What you are doing is exploiting that you know the solutions to the DEs with the appropriate boundary conditions already because you know the relationship between PD and dQ/dt.
 
uhh. what is PD? :(

Let me just clarify exactly the method I have learned and you can point at which step I use boundary conditions:

1) Say we have an RCL with I(0)=0, Q(0)=a driven by a time varying potential U(t) = εcos(ωt)

2) We write (where I is now complex I = I0exp(-iωt) and β is a phase)
εexp(-iωt) = RI0exp(-iωt) - iωLβI0exp(-iωt) - 1/(-iωC) I0exp(-iωt)

3) You can cancel out the exponential function and find the phase which can be found entirely in terms of the physical quantities L,C,R. The same goes for I0, the amplitude of the current.

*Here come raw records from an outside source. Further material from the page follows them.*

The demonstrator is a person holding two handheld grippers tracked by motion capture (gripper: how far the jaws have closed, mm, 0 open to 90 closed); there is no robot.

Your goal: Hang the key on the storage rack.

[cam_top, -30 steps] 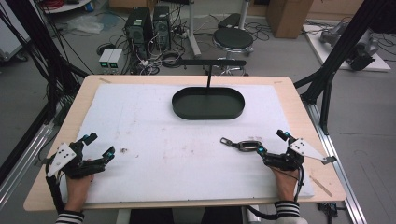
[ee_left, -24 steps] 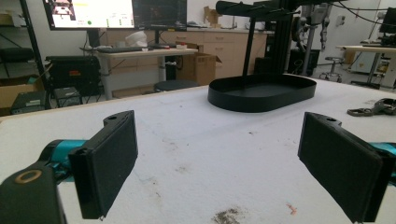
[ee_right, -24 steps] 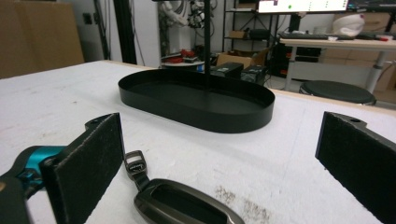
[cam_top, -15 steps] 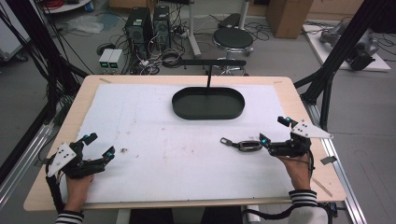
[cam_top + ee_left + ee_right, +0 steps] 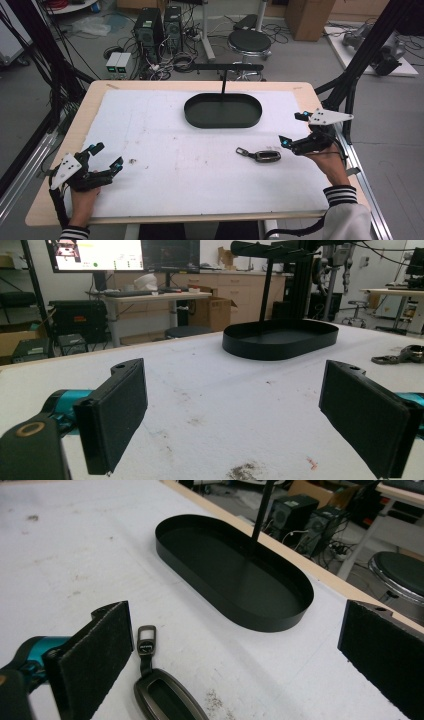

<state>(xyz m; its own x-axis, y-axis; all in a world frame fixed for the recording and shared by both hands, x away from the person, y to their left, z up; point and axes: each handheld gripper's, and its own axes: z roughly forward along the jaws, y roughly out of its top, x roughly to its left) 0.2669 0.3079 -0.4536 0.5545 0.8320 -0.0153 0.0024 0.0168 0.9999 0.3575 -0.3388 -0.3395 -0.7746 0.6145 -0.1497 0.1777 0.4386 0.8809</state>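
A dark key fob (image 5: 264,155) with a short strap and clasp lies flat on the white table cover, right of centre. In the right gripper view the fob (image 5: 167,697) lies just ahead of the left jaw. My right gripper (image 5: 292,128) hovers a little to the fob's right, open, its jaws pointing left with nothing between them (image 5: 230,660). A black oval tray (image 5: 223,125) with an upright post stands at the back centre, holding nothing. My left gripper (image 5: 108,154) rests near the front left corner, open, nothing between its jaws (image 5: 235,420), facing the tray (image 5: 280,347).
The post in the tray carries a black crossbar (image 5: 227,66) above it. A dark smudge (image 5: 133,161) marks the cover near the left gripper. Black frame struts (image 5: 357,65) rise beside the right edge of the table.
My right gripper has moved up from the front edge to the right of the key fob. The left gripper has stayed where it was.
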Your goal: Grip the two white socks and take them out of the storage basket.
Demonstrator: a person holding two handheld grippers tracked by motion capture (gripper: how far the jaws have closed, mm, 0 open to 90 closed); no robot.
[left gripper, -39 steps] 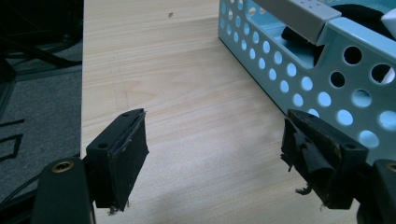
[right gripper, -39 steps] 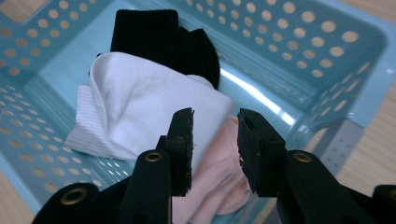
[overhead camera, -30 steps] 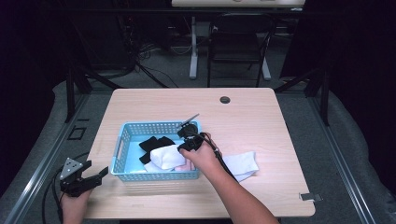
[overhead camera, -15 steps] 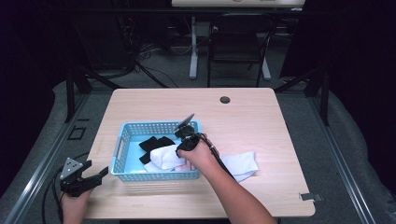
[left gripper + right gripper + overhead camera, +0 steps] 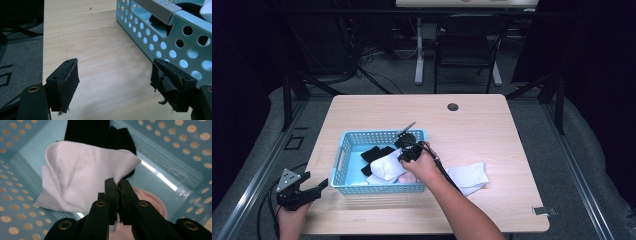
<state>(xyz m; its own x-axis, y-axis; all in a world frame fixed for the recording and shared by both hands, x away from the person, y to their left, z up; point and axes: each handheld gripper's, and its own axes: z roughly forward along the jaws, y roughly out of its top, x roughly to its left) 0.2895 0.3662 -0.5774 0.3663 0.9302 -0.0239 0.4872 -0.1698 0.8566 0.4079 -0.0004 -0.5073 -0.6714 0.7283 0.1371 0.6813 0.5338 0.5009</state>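
Note:
A light blue perforated basket [image 5: 343, 151] stands on the wooden table, left of middle. Inside lie a black sock [image 5: 373, 153] and a white sock [image 5: 387, 167]. My right gripper [image 5: 117, 183] reaches into the basket and is shut on the edge of the white sock [image 5: 75, 176], which hangs over the black sock [image 5: 90, 131]. My left gripper [image 5: 318, 188] hovers at the table's front left corner, open, with nothing between its pads [image 5: 68, 77]. The basket's corner [image 5: 175, 42] is just to the right of it. Another white sock [image 5: 469, 176] lies flat on the table right of the basket.
A round cable hole [image 5: 453, 107] sits near the table's far edge. Beyond the table stand a dark chair [image 5: 467, 50] and a white desk leg [image 5: 418, 50]. A small metal clip [image 5: 544, 210] lies near the front right corner.
My right gripper has moved left and lower into the basket with the white sock. The left gripper has stayed where it was.

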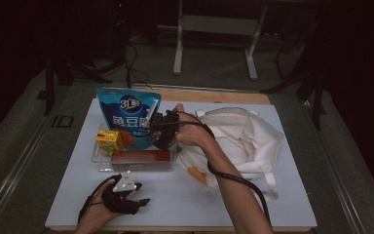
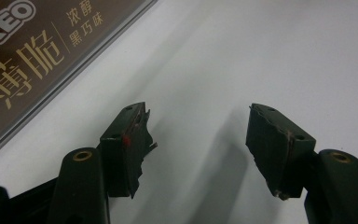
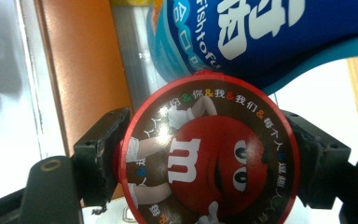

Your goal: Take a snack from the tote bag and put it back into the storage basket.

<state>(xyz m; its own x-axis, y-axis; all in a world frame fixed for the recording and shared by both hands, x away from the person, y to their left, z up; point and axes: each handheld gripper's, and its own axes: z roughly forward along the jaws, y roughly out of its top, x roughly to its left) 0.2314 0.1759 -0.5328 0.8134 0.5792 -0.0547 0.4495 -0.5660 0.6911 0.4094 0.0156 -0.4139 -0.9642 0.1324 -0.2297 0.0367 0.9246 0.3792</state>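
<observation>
Three snacks fill the clear tray [image 1: 97, 158]; right gripper [image 3: 205, 158] grips an M&M's tub [image 3: 205, 154].

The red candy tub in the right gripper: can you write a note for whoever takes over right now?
Right gripper: shut on the round M&M's tub, held by the clear tray beside the blue fish tofu bag.
Left gripper: open, empty, low over the white tabletop near the brown Oreo box.
Yellow drink carton sits in the tray.
White cloth bag lies at the right.
Likely left: put the tub in the bag, then the rest.
</observation>
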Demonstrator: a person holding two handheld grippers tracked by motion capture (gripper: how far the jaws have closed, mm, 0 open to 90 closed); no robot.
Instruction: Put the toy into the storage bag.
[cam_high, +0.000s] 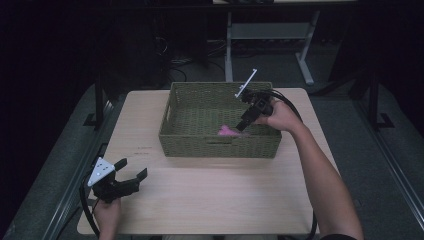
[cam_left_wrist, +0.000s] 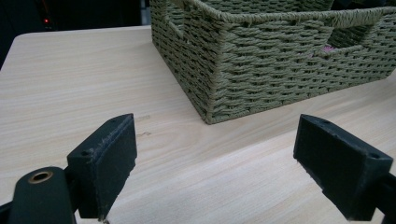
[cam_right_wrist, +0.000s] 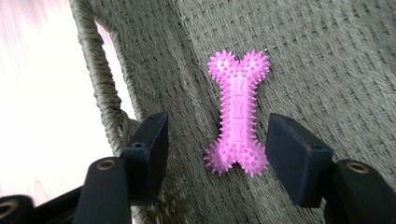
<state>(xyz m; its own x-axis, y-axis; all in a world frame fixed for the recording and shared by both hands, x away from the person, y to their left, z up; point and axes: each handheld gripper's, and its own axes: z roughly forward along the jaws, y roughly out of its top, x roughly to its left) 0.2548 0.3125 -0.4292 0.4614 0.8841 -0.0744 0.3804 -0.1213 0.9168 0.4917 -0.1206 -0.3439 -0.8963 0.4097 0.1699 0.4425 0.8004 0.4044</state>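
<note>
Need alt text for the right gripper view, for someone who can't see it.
A pink spiky bone-shaped toy lies flat on the floor of a green woven basket, seen between the two open black jaws of the right gripper, which do not touch it. At the left, the basket's braided rim runs past pale table.

No readable text, labels, brands, numbers or signs anywhere. The bone (cam_right_wrist: 238, 114) between the fingers (cam_right_wrist: 299, 158) has embossed bone-shaped marks only, no lettering. The basket (cam_high: 220, 145) and table (cam_high: 210, 195) carry no writing.
</note>
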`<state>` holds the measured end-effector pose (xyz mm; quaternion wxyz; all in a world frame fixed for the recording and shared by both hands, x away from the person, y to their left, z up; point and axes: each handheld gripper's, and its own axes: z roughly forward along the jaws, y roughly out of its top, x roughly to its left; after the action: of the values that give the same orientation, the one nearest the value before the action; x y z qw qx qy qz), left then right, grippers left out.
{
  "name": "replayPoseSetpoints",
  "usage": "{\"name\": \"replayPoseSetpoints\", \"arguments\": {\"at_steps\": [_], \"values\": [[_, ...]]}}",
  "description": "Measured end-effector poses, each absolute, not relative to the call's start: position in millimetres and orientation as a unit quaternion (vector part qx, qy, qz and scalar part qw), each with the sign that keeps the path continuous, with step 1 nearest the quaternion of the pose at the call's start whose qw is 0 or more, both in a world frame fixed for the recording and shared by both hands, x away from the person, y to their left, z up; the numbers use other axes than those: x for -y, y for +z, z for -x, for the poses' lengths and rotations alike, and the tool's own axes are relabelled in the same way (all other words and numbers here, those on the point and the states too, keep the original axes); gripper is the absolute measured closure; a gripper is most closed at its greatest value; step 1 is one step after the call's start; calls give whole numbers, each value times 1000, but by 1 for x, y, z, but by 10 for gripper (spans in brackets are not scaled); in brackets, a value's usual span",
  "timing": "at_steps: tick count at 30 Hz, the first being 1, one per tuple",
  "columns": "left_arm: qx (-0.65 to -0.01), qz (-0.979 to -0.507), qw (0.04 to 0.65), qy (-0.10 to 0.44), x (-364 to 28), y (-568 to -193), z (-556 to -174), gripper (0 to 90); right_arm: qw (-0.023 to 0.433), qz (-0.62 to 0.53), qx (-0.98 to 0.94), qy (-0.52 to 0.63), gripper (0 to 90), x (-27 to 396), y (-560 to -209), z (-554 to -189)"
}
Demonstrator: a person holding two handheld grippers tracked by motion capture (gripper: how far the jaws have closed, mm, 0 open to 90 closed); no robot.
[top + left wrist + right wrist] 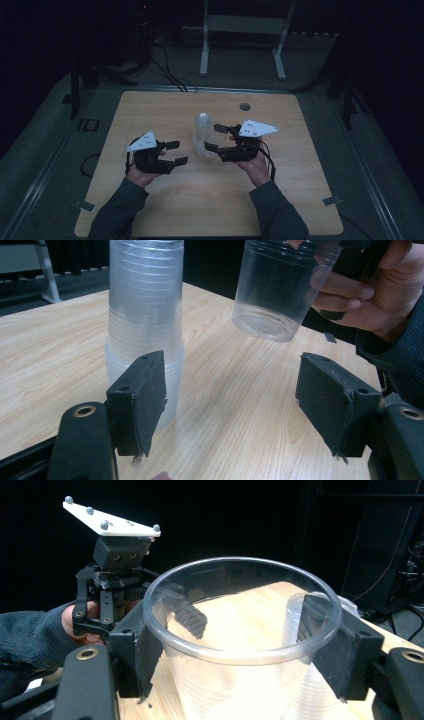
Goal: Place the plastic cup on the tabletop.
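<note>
Two claws are working at a stack of clear plastic cups (pixel 145 315) that is standing upright near the middle of the wooden surface (pixel 165 210). The right claw (pixel 240 645) is gripping a single clear cup (pixel 240 630) just under its rim, one pad on each side of the wall, and is holding it off the surface just beside the stack; in the left gripper view that cup (pixel 275 290) is hanging in the air with its base tilted toward the camera. Holding it near the rim is probably keeping the thin wall from buckling and is leaving the base free to be set down.

The left claw (pixel 230 405) is standing wide with nothing between its pads. It is hovering low over the surface, and its left pad is sitting close to the bottom of the stack, though I cannot tell whether it is touching. That placement is suggesting it is waiting to steady the stack or take a cup, so that cups can be pulled apart without the whole column tipping. In the high view the left claw (pixel 172 152) and the right claw (pixel 215 137) are flanking the stack (pixel 202 135).
</note>
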<state>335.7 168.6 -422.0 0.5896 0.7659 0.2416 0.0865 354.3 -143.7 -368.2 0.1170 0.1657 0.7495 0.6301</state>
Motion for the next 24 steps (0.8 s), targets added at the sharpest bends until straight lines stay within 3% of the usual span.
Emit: {"name": "replayPoseSetpoints", "arguments": {"at_steps": [24], "values": [[-247,-763,590,97,-171,-421,-336,298,129,-179,-749,625,279,159,-370,-356]]}}
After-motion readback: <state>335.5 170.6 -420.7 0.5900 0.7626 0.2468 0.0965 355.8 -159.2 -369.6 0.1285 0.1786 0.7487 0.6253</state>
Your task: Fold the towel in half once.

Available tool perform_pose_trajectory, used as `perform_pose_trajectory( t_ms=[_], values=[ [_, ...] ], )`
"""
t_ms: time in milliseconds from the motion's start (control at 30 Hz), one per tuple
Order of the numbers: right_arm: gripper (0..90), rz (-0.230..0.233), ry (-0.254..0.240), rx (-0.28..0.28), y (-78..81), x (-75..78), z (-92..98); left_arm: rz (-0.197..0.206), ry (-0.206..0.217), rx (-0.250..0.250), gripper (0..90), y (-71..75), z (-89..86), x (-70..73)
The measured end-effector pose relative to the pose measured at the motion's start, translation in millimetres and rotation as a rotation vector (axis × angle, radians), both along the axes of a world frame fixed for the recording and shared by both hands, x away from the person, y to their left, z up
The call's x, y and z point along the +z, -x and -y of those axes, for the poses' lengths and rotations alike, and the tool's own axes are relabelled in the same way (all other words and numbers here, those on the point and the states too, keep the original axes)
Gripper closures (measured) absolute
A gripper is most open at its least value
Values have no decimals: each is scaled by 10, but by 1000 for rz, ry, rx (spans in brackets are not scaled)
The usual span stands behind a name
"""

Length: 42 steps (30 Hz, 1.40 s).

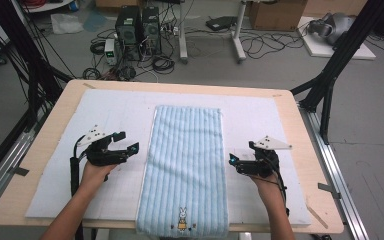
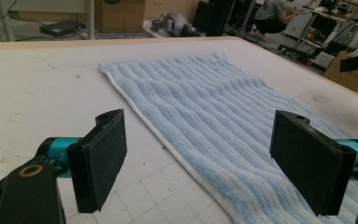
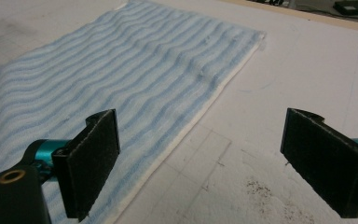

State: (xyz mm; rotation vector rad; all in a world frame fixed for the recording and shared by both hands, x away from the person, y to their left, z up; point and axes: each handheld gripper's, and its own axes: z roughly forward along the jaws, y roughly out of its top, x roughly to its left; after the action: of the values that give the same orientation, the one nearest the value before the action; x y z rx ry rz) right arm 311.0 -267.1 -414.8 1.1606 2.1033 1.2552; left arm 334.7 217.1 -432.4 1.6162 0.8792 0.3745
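Nearest the high view's lens, the near end of the towel (image 1: 185, 165) hangs slightly over the table's front edge and carries a small embroidered rabbit motif (image 1: 182, 219). Towel specification: light blue, long and narrow, ribbed with raised lengthwise stripes, white binding along each long edge. It lies flat and unfolded along the centre of a white mat (image 1: 115, 115) that covers most of the wooden table (image 1: 55, 107), its far end squarely cut and short of the mat's far edge.

Left gripper (image 1: 127, 142): held in the person's left hand, positioned just beside the towel's left long edge, jaws set wide apart with nothing between them. In the left gripper view, the towel (image 2: 205, 112) runs diagonally away between the two black pads (image 2: 103, 154), its white edge passing below the gap.

Right gripper (image 1: 233, 161): held in the person's right hand, positioned just beside the towel's right long edge, jaws likewise spread and empty. In the right gripper view, the towel (image 3: 121, 70) lies mostly behind the left-hand pad, and bare mat (image 3: 270, 84) shows by the other; surface ripples are visible across the pile.
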Motion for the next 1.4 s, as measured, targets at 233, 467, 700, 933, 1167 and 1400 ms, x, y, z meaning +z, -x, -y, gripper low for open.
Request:
perform_pose_trajectory(
  t_ms=[233,467,700,933,1167,1400],
  values=[
    [110,-10,3,6,4,-17,-12,-32,-29,0,193,-54,25,-16],
    [110,-11,-24,-7,32,-5,47,-48,-27,4,193,-182,91,37],
    [110,2,-40,-7,42,41,81,-81,-46,0,195,-354,213,120],
    [110,-15,-45,10,30,16,49,-151,-112,-9,205,-637,404,153],
    [110,-25,-55,6,22,1,63,-254,-174,57,295,-873,515,-38],
    [110,-28,-97,5,12,10,75,-251,-231,97,340,-943,612,-126]
  ],
)
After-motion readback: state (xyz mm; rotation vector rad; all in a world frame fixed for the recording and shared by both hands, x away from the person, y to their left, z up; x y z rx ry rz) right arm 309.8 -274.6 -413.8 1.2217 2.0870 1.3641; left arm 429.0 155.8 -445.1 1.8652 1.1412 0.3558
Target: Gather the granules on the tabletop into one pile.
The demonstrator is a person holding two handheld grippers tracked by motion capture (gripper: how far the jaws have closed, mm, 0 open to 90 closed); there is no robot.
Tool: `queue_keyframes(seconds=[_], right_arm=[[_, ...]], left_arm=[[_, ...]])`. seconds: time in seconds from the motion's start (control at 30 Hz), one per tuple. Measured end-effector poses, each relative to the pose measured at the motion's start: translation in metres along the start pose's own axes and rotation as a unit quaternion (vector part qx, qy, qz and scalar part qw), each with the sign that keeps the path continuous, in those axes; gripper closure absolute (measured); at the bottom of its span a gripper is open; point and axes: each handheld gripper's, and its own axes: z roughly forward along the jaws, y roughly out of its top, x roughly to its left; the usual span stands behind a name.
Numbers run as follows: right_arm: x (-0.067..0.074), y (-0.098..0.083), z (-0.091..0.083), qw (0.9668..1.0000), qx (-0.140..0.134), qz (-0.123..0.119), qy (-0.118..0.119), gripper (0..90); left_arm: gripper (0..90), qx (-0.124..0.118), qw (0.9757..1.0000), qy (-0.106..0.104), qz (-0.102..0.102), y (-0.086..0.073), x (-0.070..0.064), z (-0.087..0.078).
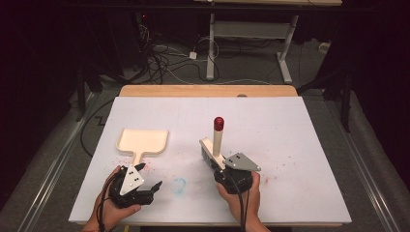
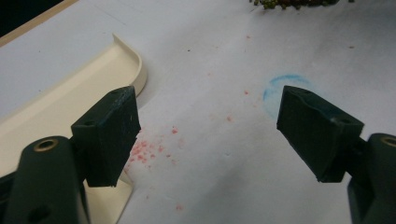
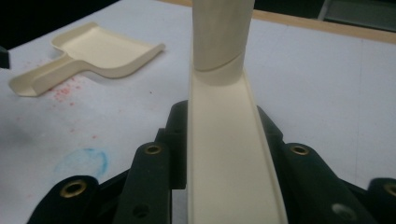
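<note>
Landmark for all positions: the cream dustpan [image 1: 143, 140] on the white table sheet [image 1: 300, 145].

1. Left gripper [image 1: 145, 181]. Location: just nearside of the dustpan's handle [image 1: 139, 157], beside its end. Jaws: wide apart, nothing between them; in the left gripper view one pad [image 2: 112, 135] sits over the handle edge, the other well off to the side above bare sheet.
Risk: judged moderate. If the gripper closes from here, the pad over the handle may catch only the rim and tip or skid the light pan instead of gripping it.

2. Dustpan. Location: flat on the sheet, mouth facing away from the person, empty. Pink specks [image 2: 144, 151] lie scattered beside the handle.
Risk: an unheld pan is likely to slide away when anything is swept against its lip.

3. Blue ring mark [image 1: 179, 185]. Location: right of the dustpan handle, between the two grippers. Drawn or stained on the sheet; no writing in it.

4. Right gripper [image 1: 218, 166]. Location: well right of the dustpan. Jaws: closed narrowly on the cream brush [image 1: 211, 153], clamping its long head.
Risk: the grip is on the head, with the red-capped handle [image 1: 218, 123] standing up and away; sweeping pressure could twist the brush in the pads, or scatter debris wide of the pan.

5. Greenish granules [image 2: 292, 3]. Location: far from the dustpan, at the top edge of the left gripper view.
Risk: a long sweep back to the pan may strew them.

6. Brands, labels, writing: none legible on any item.
</note>
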Motion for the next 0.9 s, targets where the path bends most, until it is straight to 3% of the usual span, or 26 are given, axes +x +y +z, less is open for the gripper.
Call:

4) You can now put it all together and take the real part of the current. It will be a sinusoidal function with determined amplitude and phase - which is one specific solution and is not a general solution.

WHERE did I apply the boundary conditions?
 
PD=potential difference.
WHERE did I apply the boundary conditions?
... write out the general solution (from the DE) for the kind of quantity you have to solve when you do linear circuit analysis, then compare with the result you get when you use that analysis, and you'll be able to see what the boundary conditions were.

You did explicitly assume I(0)=0 and Q(0)=a (Q(0) where?).
When you draw the voltage source in the diagram, you specify a phase direction. When you draw the PD arrows on the diagram - you use that phase direction to decide if the potential is gained or dropped. Those contribute to the boundary conditions. Since the current will be sinusoidal, it actually doesn't matter what the initial phase is - so we have picked one that makes the math easy.

You'll see it clearly when you do the calculus.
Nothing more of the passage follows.